La plut part des légumes de ce jardin finiront en conserve pour l’hiver. Cette proposition ne m’enchante guère, car elle signifie des après midi d’équeutage ou d’écossage, et, de nettoyage avant de mettre-le tout dans des bocaux. Puis ensuite, il faudra surveiller le feu, pendant deux ou trois heures, sous le stérilisateur. Les salades, les poireaux, les carottes ou les choux me sont plus sympathiques, ils restent en terre pendant l’hiver, pas besoin de les ramasser pour les mettre en conserve. Les pommes de terre sont plus délicates, quand leur fanes jaunissent, elles sont déterrées, séchées au soleil puis cachées au fond d’un cellier sombre pour ne pas qu’elles pourrissent ou qu’elles germent. Ce matin là, oh stupeur ! nous constatons que quelqu’un a perturbé le mûrissement des fraises. Des petits tas de fraises coupées, vertes, blanches, légèrement roses, non encore suffisamment mûries, sont alignés dans l’allée. Nous regardons, incrédules, le désastre, car il n’y a pas d’autres mots. Grand-mère fronce les sourcils, elle regarde autour d’elle pour essayer de comprendre qui a pu faire ça ? Je ne comprends pas, moi non plus. En tournant autour du carré de fraisiers nous découvrons d’autres petits tas, ils nous mènent vers le bout du jardin sous le sapin géant. Grand-mère scrute attentivement le sol, elle me fait penser aux indiens à la recherche d’indices de passage du gibier. Elle s’est mise à genoux et regarde dans la haie, Je remarque, moi aussi, une sorte de petit sentier tracé dans les aiguilles de sapin, il se dirige sous la haie.
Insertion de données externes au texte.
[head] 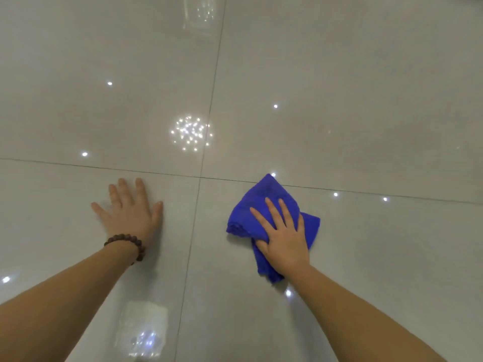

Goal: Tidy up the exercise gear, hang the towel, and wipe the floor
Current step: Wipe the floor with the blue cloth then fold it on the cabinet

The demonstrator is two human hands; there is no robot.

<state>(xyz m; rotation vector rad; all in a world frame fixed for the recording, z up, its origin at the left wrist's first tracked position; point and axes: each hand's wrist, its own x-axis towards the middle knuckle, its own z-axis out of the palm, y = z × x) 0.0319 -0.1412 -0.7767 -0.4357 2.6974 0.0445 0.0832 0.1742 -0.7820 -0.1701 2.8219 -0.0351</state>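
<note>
A bunched blue cloth (264, 199) lies on the glossy grey tiled floor (339, 113), right of where the tile seams cross. My right hand (283, 236) presses flat on it with straight, spread fingers and covers its lower middle. My left hand (130, 207) rests flat on the bare tile to the left, fingers spread, holding nothing. A brown bead bracelet (128, 242) circles the left wrist.
Dark grout lines cross at about the centre (200, 177). Ceiling lights reflect as bright spots on the tiles, the largest cluster (192, 133) ahead of my hands. Bare floor stretches on all sides.
</note>
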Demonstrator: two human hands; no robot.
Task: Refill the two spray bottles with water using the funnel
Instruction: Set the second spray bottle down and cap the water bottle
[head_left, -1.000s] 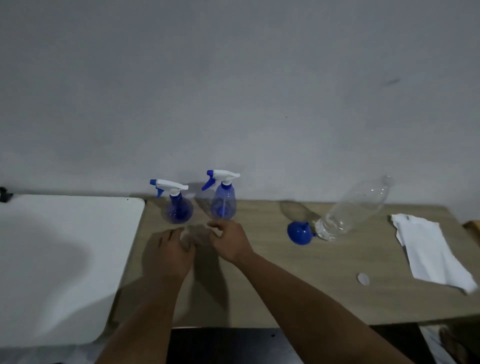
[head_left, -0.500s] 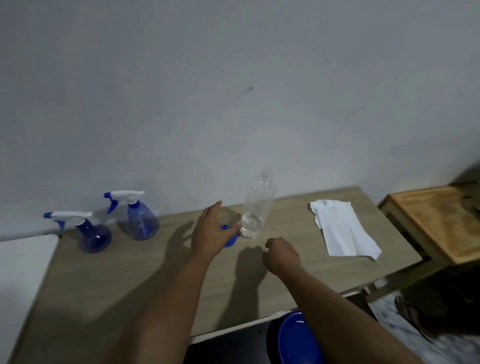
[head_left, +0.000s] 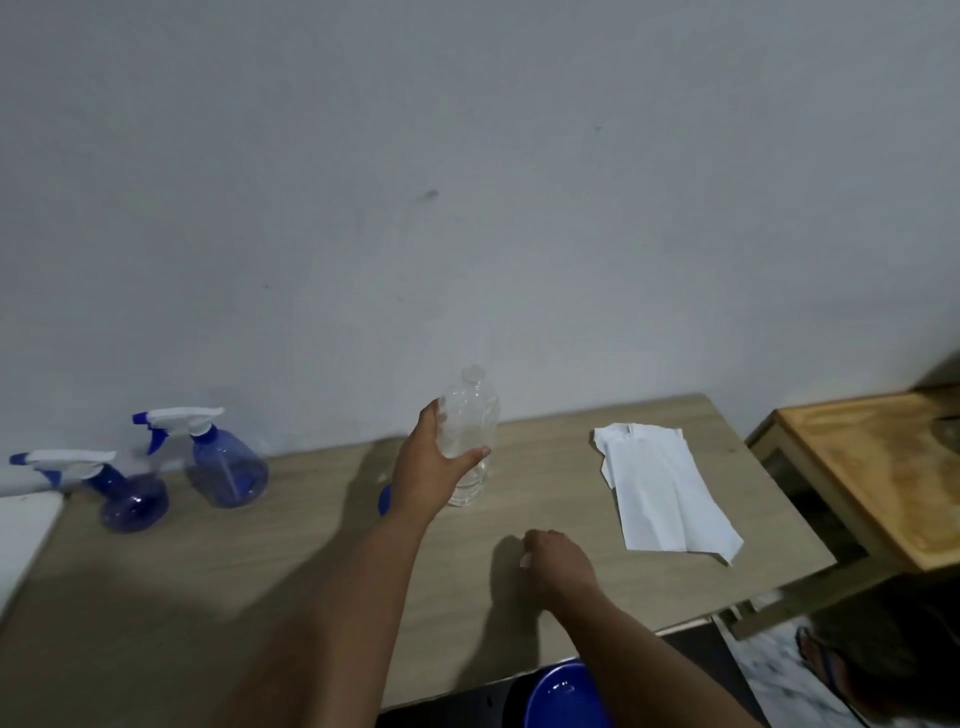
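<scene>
Two blue spray bottles with white trigger heads stand at the table's back left, one (head_left: 135, 499) rounder and darker, the other (head_left: 228, 467) paler. My left hand (head_left: 431, 467) grips an upright clear plastic bottle (head_left: 470, 415) with no cap and a little water at the bottom. The blue funnel (head_left: 384, 501) lies behind my left wrist, with only a sliver showing. My right hand (head_left: 556, 561) rests on the wooden table (head_left: 260, 571) with fingers curled, pinching a small white cap (head_left: 524, 561).
A white folded cloth (head_left: 665, 493) lies on the table's right part. A lower wooden stand (head_left: 872, 467) sits to the right. A blue basin (head_left: 566, 696) is under the table's front edge. A white surface (head_left: 21, 530) adjoins the table on the left.
The view swung right. My left hand went from the funnel's side to the clear bottle and gripped it. My right hand moved forward and right onto the white cap.
</scene>
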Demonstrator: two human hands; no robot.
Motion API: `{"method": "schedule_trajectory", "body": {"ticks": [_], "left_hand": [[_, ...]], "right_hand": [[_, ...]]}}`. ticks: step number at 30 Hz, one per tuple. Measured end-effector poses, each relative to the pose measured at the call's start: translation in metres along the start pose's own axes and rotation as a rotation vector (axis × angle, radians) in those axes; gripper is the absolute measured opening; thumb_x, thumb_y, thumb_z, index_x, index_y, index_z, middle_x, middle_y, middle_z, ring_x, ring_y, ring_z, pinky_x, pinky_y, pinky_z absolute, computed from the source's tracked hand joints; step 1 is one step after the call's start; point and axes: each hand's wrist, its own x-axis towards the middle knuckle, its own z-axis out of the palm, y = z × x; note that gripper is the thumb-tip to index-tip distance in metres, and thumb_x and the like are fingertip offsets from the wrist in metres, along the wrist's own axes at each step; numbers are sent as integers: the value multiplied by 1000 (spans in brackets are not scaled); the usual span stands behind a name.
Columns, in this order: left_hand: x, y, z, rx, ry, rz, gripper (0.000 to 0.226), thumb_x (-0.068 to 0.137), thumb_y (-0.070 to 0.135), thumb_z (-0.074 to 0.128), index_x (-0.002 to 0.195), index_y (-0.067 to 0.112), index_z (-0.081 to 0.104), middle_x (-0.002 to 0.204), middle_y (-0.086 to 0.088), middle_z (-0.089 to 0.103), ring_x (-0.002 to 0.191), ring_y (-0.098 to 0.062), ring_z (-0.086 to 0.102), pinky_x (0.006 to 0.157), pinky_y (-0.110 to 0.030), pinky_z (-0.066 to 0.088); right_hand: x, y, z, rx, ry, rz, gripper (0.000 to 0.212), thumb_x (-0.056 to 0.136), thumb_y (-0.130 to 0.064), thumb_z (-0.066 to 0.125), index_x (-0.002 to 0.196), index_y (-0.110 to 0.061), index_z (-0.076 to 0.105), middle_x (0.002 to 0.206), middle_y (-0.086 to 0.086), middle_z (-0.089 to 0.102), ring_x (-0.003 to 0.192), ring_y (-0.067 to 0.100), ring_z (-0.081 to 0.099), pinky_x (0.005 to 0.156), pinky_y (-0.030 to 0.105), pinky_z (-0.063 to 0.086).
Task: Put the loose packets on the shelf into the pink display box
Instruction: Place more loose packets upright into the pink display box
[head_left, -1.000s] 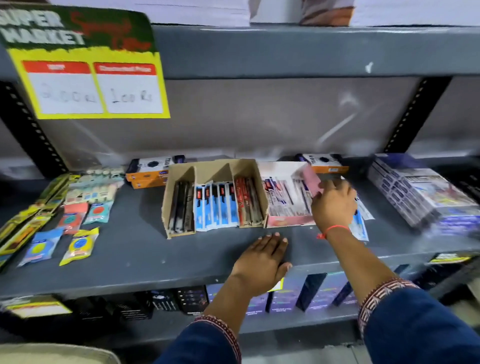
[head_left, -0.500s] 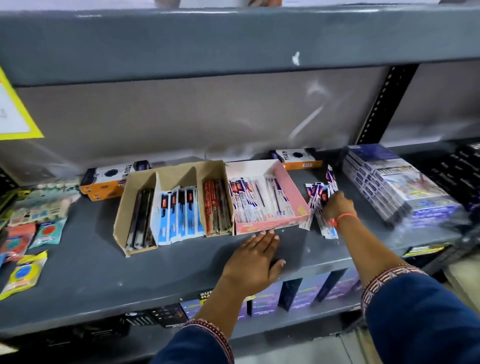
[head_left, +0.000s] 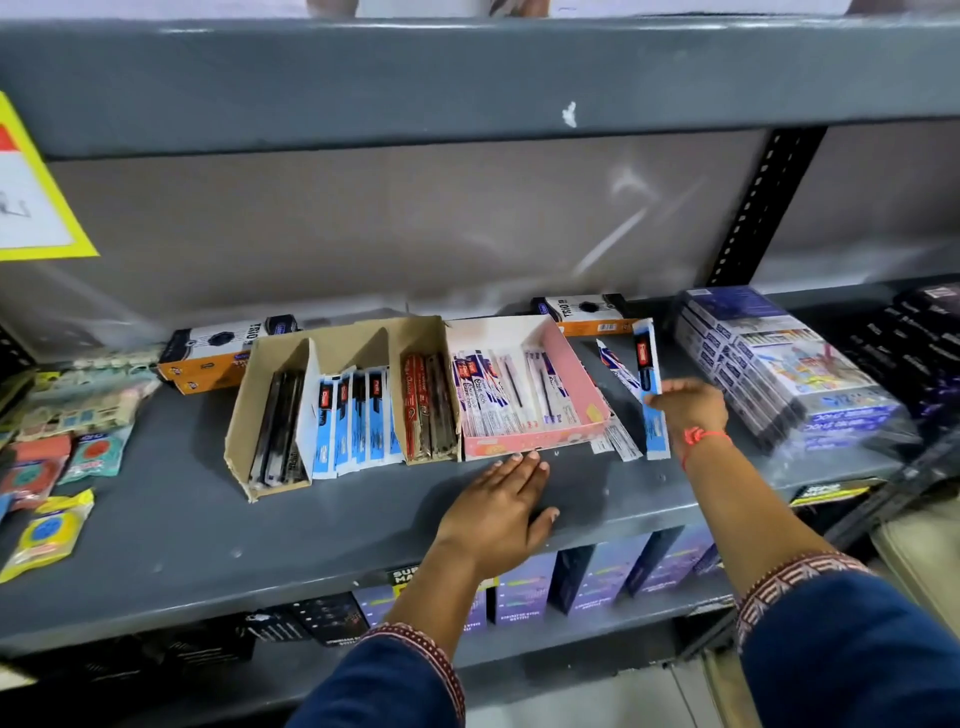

Avec un bâton elle soulève doucement les feuilles et là, tapi dans un nid d’aiguilles, entouré de feuilles séchées, un hérisson nous regarde en pointant son nez rose en l’air, il se met en boule aussitôt qu’il nous aperçoit. Doucement, elle tire le hérisson de son trou. C’est une boule d’épine impossible à attraper. Le chien, Loulou, frétille de la queue en le voyant, il essaie de le prendre dans sa gueule, il déchante rapidement en poussant un cri plaintif. Le hérisson a vraiment une parade simple et efficace. Sous l’aspect d’une brosse ronde se cachent de redoutables piquants.
Je me demande comment elle va transporter cette boule impossible à tenir dans les mains. Elle prend le seau du jardin, fait rouler la boule dedans, et le tour est joué. Nous partons aussitôt pour une expédition de déplacement d’individu indésirable sur le territoire du jardin. Le hérisson fait pour la centième fois le tour de sa prison, il tourne en rond, sans arrêt, je me dis qu’il doit bien comprendre que c’est sans issue, mais pas le moins du monde, il continue. Arrivés tout en haut du rang de pommier, nous libérons cet animal au nez rose et pointu. Il se sauve lentement, sans demander son reste.
Je le regarde courir au ras du sol, il se dirige tout de suite vers la haie, le tapis brosse très rugueux a disparu sous les feuilles.